▶ _About this task_
Only an exact repetition of the lines from the one that holds "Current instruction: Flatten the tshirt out" to the end of the records is wanted.

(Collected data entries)
---+---

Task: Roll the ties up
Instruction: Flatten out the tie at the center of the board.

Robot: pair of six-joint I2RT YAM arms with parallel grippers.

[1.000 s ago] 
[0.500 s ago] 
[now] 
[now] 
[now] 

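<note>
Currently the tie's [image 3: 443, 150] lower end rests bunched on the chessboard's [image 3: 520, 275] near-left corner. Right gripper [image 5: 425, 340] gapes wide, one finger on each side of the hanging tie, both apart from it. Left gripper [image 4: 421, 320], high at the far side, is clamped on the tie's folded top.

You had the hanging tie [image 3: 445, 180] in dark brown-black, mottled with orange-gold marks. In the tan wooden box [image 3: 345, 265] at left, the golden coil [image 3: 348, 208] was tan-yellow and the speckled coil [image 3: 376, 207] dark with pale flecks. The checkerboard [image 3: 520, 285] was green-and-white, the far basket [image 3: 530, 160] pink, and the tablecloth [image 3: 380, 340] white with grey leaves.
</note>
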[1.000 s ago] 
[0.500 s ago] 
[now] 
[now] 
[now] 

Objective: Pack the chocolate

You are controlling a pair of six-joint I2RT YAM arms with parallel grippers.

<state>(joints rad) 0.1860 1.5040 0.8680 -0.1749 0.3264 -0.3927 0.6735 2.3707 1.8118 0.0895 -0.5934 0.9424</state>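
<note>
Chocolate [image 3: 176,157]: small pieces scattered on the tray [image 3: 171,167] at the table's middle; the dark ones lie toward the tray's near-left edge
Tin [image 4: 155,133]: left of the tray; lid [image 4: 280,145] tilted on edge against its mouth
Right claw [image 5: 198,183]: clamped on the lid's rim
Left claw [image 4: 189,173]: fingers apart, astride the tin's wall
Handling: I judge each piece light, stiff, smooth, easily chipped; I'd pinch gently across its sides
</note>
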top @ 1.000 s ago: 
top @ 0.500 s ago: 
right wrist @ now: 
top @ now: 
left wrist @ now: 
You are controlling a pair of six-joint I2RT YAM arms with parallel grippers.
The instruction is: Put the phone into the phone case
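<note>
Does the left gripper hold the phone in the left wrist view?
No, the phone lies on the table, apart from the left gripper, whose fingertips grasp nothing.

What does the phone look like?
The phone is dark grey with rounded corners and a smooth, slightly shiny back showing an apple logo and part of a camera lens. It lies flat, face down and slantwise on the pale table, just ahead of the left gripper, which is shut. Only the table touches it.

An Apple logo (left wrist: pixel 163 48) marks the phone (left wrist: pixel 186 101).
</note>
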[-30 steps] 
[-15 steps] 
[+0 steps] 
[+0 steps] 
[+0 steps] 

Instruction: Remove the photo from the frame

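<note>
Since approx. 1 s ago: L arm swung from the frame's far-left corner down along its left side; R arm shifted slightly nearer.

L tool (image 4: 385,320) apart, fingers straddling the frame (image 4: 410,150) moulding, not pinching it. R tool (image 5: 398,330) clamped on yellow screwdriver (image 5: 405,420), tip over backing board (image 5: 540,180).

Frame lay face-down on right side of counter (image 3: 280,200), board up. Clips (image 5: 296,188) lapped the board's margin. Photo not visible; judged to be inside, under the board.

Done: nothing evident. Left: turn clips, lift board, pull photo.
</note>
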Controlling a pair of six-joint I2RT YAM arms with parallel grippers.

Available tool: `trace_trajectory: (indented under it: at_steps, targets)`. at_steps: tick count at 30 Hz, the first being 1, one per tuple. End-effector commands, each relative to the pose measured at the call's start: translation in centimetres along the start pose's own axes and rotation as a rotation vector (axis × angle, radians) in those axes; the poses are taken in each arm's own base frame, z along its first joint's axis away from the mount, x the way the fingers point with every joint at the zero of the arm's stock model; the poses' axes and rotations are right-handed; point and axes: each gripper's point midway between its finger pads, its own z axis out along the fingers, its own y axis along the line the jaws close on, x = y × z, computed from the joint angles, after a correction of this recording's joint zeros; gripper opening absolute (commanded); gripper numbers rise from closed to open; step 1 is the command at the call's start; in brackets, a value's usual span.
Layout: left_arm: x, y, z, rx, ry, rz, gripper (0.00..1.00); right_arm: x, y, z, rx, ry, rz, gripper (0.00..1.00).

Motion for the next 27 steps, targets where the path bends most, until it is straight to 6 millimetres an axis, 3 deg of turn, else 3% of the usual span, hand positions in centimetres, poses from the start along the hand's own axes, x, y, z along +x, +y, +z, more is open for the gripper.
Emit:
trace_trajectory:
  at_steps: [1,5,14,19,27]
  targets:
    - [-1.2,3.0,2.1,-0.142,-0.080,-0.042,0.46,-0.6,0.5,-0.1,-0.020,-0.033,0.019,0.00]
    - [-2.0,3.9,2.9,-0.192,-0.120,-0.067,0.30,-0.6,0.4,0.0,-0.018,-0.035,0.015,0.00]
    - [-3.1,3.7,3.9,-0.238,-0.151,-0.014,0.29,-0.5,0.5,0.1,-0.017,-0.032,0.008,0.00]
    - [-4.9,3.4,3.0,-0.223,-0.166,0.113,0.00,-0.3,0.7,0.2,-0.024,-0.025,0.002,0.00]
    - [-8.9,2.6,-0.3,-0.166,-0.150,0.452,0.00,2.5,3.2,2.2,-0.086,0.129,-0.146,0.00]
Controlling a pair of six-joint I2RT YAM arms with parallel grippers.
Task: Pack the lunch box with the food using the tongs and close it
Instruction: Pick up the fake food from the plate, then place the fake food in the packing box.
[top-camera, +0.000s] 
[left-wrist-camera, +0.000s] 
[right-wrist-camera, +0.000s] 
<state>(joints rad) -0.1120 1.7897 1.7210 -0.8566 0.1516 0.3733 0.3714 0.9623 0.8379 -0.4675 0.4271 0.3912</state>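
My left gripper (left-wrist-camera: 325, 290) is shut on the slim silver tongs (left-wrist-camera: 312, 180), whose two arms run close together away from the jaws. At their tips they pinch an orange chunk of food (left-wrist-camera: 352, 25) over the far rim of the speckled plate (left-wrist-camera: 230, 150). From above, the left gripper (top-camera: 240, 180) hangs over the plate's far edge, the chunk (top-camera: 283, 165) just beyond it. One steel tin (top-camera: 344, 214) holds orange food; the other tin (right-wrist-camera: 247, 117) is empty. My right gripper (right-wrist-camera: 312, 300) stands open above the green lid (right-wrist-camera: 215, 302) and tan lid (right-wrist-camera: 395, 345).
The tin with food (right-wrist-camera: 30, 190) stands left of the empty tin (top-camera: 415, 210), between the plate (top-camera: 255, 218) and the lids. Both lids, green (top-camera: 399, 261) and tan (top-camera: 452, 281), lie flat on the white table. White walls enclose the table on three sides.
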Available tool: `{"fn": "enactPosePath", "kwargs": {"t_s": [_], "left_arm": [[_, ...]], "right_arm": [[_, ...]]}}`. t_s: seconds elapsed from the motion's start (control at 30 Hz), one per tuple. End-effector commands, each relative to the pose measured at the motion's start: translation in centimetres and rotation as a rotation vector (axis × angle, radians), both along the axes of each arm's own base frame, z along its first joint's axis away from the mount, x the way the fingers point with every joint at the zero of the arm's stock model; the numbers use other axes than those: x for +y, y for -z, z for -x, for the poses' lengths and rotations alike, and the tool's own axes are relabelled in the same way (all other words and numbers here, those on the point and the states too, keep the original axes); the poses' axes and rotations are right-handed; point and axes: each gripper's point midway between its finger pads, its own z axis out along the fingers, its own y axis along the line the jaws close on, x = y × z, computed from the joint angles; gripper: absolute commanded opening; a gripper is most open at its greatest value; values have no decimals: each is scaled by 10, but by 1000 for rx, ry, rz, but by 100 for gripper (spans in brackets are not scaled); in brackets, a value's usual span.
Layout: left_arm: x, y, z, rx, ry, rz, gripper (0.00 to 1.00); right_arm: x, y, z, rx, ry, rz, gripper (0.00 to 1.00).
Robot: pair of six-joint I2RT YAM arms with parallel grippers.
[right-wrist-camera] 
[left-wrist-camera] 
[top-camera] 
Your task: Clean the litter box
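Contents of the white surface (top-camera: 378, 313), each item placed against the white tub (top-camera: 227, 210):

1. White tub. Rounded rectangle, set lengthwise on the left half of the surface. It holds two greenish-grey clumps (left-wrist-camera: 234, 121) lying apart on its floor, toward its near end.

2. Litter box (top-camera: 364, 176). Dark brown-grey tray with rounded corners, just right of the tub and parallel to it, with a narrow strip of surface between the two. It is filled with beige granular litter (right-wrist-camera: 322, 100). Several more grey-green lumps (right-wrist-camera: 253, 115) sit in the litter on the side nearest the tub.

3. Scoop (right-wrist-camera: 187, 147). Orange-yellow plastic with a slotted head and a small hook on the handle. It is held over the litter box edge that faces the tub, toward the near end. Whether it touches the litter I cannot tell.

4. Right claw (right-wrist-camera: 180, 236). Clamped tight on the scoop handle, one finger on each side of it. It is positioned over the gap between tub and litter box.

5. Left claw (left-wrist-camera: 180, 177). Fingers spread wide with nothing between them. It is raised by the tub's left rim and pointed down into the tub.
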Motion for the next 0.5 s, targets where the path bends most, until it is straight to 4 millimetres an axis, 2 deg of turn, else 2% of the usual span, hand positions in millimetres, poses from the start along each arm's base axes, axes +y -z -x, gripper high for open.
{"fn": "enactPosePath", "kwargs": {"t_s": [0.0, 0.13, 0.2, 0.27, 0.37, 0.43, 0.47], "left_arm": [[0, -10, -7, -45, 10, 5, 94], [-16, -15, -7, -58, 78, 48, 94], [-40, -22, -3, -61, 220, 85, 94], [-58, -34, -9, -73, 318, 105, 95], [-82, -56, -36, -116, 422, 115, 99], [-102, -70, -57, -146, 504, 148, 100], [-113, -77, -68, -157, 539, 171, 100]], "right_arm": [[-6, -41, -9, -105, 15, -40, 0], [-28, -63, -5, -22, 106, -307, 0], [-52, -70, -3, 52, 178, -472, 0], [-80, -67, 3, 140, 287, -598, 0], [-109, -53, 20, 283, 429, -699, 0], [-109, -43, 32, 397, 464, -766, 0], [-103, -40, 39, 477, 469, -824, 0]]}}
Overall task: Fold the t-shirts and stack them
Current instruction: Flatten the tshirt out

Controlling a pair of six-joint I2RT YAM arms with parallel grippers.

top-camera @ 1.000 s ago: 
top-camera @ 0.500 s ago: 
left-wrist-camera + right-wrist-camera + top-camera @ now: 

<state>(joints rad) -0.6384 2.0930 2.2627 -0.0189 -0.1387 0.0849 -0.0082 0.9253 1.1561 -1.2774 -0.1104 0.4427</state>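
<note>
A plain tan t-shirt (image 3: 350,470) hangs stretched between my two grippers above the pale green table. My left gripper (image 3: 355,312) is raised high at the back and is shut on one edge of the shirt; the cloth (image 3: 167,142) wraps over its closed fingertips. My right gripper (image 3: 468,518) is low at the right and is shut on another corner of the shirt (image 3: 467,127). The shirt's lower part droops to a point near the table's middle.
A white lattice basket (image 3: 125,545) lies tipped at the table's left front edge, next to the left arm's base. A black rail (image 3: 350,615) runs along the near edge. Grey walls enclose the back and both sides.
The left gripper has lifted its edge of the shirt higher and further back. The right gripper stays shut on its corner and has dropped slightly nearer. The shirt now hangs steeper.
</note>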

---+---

▶ _Exercise result_
Current instruction: Flatten the tshirt out

Controlling a pair of six-joint I2RT YAM arms with parallel grippers.

top-camera @ 1.000 s ago: 
top-camera @ 0.500 s ago: 
left-wrist-camera + right-wrist-camera + top-camera @ now: 

<state>(joints rad) -0.6384 2.0930 2.2627 -0.0189 -0.1387 0.0849 -0.0082 0.9253 1.1561 -1.2774 -0.1104 0.4427</state>
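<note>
A plain tan t-shirt (image 3: 350,470) hangs stretched between my two grippers above the pale green table. My left gripper (image 3: 355,312) is raised high at the back and is shut on one edge of the shirt; the cloth (image 3: 167,142) wraps over its closed fingertips. My right gripper (image 3: 468,518) is low at the right and is shut on another corner of the shirt (image 3: 467,127). The shirt's lower part droops to a point near the table's middle.
A white lattice basket (image 3: 125,545) lies tipped at the table's left front edge, next to the left arm's base. A black rail (image 3: 350,615) runs along the near edge. Grey walls enclose the back and both sides.
The left gripper has lifted its edge of the shirt higher and further back. The right gripper stays shut on its corner and has dropped slightly nearer. The shirt now hangs steeper.
</note>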

With that, the output is done.